Popularity/Prestige: A New Canon

J.D. Porter; Oct 29, 2018

Shortly after the Lab released my recent pamphlet on the structure of the literary canon, New York magazine ran an article about the 21st century canon, in which a panel of judges pick an early version of the literary canon from the century so far.[1] The structure of their canon is a list, approximately 100 books published (mostly) since 2000---but I wondered how it would fare under the terms laid out in the pamphlet. How does the New York canon look when it comes to popularity and prestige?

The basic idea behind the pamphlet is that literature becomes canonical in a variety of ways, and a structure like a list can't always capture the complexity of the canon as we actually encounter it. The two metrics I picked to remedy this are designed to show us an arrangement of the canon based on things that academic scholars write about (prestige, at least one version of it) and things that many people know about (popularity). This helps us to understand how, say, Gertrude Stein (very prestigious, less popular), Stephen King (very popular, not as prestigious), and Jane Austen (both) relate to each other within our broader notions of canonicity. But what can it tell us about, say, Zadie Smith, W.G. Sebald, and Roberto Bolaño?
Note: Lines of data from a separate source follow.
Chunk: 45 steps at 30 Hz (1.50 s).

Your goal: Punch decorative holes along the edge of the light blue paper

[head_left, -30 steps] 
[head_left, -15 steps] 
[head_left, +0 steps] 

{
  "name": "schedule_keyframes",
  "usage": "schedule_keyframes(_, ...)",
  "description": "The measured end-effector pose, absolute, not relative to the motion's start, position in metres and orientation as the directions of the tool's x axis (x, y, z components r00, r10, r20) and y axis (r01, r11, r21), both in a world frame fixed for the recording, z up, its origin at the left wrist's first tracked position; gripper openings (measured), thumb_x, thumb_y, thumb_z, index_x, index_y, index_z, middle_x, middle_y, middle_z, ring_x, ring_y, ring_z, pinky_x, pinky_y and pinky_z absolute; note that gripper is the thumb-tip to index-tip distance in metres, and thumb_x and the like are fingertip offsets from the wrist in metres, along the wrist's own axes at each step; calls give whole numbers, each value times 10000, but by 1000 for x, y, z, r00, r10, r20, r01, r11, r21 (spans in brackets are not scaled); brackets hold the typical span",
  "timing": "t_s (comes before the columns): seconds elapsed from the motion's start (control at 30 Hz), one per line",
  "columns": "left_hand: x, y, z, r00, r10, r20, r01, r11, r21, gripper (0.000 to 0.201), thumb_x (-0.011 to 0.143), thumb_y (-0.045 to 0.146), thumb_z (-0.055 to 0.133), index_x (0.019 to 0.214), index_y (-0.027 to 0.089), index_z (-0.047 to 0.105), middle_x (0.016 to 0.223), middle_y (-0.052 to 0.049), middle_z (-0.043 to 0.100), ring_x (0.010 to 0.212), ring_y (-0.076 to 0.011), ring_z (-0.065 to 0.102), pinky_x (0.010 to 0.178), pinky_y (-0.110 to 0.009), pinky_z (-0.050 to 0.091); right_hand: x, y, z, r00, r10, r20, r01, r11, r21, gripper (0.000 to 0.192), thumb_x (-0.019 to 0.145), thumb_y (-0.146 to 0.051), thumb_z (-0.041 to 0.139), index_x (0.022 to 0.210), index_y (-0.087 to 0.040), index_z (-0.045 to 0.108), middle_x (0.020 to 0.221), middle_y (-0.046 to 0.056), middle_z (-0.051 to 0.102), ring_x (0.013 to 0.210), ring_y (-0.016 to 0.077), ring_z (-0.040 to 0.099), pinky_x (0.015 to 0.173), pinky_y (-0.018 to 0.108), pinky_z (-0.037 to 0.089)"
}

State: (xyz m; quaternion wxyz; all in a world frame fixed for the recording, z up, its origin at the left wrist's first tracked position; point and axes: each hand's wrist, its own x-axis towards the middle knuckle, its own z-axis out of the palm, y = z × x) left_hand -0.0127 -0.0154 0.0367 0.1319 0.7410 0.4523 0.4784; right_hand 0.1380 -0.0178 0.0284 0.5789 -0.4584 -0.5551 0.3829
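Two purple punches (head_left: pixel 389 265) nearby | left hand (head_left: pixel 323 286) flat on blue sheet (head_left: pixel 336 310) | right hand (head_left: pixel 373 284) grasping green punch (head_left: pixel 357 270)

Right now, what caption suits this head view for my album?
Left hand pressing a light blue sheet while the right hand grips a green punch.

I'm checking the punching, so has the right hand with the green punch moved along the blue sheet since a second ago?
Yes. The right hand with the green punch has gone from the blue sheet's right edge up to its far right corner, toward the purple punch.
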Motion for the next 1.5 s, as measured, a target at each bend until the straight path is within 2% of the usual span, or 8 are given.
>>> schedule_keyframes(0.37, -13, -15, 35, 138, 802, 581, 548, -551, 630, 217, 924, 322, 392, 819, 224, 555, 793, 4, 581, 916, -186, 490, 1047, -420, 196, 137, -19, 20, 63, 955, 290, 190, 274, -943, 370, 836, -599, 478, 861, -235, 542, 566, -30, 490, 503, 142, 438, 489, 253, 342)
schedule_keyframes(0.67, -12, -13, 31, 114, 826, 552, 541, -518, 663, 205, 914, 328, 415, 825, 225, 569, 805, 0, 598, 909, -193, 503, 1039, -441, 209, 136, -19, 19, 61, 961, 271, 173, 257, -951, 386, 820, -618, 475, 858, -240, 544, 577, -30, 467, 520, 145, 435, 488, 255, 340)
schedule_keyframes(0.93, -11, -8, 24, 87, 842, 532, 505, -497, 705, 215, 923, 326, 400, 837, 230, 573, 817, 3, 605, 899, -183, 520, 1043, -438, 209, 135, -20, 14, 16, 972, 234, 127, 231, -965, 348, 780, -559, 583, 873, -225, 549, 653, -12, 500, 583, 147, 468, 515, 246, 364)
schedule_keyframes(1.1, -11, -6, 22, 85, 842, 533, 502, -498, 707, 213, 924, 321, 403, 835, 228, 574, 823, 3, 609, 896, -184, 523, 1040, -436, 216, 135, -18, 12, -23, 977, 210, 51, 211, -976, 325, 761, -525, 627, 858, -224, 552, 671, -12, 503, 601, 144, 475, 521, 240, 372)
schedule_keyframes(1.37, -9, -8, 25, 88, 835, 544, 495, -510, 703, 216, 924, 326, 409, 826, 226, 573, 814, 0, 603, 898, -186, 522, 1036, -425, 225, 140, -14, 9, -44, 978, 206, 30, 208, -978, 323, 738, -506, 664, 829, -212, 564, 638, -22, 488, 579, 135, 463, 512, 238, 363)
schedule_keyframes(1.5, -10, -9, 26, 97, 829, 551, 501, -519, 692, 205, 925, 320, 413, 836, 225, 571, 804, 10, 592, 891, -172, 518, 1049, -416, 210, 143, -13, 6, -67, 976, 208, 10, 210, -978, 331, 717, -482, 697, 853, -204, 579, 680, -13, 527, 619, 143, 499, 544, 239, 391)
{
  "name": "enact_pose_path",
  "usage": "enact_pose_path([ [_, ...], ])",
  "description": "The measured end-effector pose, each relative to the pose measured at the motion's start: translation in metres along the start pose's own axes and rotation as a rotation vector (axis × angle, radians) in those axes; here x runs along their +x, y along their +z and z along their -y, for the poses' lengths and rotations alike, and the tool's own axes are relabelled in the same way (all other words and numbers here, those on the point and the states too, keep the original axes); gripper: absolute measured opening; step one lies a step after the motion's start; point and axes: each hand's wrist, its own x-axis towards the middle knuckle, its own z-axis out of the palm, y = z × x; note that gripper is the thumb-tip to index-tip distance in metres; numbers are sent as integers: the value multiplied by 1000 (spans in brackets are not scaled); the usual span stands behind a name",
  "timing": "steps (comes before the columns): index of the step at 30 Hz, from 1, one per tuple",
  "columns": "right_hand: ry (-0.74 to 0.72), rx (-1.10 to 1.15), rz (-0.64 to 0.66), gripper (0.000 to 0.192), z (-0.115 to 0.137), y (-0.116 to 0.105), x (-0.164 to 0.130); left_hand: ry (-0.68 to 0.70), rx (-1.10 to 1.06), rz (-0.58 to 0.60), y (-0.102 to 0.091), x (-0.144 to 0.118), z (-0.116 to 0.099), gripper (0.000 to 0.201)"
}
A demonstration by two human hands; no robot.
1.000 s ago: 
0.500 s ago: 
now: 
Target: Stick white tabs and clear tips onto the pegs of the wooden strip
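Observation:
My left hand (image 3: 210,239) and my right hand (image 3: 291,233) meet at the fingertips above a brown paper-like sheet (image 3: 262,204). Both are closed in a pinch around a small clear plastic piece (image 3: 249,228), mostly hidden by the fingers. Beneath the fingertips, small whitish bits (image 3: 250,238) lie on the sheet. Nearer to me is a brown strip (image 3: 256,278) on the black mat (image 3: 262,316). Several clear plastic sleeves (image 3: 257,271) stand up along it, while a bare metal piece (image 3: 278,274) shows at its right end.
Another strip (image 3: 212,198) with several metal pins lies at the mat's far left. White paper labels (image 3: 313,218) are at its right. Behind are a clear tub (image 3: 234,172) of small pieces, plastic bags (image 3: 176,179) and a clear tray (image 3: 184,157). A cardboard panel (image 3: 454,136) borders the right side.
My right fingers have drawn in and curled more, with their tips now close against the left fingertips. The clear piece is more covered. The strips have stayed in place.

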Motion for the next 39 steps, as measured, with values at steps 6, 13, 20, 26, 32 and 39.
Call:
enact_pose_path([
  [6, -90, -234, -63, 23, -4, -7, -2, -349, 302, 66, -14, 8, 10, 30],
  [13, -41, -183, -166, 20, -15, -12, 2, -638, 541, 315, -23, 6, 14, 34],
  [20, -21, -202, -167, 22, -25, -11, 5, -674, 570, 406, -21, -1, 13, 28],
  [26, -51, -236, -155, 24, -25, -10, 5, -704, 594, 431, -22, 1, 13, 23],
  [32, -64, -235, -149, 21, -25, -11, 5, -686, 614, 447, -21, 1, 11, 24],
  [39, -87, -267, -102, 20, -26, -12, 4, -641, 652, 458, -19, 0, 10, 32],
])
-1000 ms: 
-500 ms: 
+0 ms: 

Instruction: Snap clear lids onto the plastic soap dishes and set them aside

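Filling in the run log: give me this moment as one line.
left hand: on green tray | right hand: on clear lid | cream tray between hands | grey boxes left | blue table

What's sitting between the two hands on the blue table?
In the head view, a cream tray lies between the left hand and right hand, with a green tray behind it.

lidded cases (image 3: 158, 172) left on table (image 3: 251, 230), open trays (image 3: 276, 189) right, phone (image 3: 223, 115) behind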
I think my version of popularity applies pretty smoothly to the New York list: I use the number of ratings each author has on Goodreads, basically an index of how many users have interacted with the author at all. Prestige is much trickier. In the pamphlet I use the number of academic articles that feature each writer as a primary subject author (i.e., they're tagged as being highly featured in the article), according to the Modern Language Association's database of literary scholarship. I imagine this is not the kind of prestige the New York panelists care about. They're writers, editors, and critics rather than academics, so they probably aren't deeply invested in the goings on at scholarly journals. It's also not clear that MLA scores can tell us much about recent work; academia moves notoriously slowly, and it can take two years or more to get from a paper idea to a publication---so any book published after about 2016 will have had very few chances to appear as the subject of an academic journal. In this case, though, I think these caveats make things more interesting, because they give us a chance to measure one kind of canon (made by people more or less in the contemporary writing business) in terms of another kind (a slower-moving and more academic one).

There's one other major difference between the New York canon and the one I use in the pamphlet. They chose books; I worked with authors. Since I was trying to cover a wide variety of genres over a very long time span, authors made life a lot easier; Shakespeare, Dickinson, and Hurston struck me as somewhat more comparable to each other than Hamlet, "Because I Could Not Stop for Death", and Their Eyes Were Watching God. During the research phase, though, I did try the method on individual books, which led to some interesting depictions of individual authors, each of whom has a characteristic canonical bookprint. For instance, figure 1 shows Joyce, Austen, and Dickens (note that the axes are logarithmically scaled).

Figure 1

Joyce is extremely prestigious, albeit with most of the criticism about him allocated to one book. Austen is substantially less prestigious, but much more popular; modern Goodreads users still love Pride and Prejudice (even in comparison with today's novels). Dickens as he appears here has achieved Austen-like canonicity, but only in the top half of his output; he also has an entire Austen-sized corpus with distinctly less-than-Austen results. As an author, he has greater total prestige than Austen, in part because he produced so many novels for scholars to analyze; but on the level of individual books, her works tend to surpass his.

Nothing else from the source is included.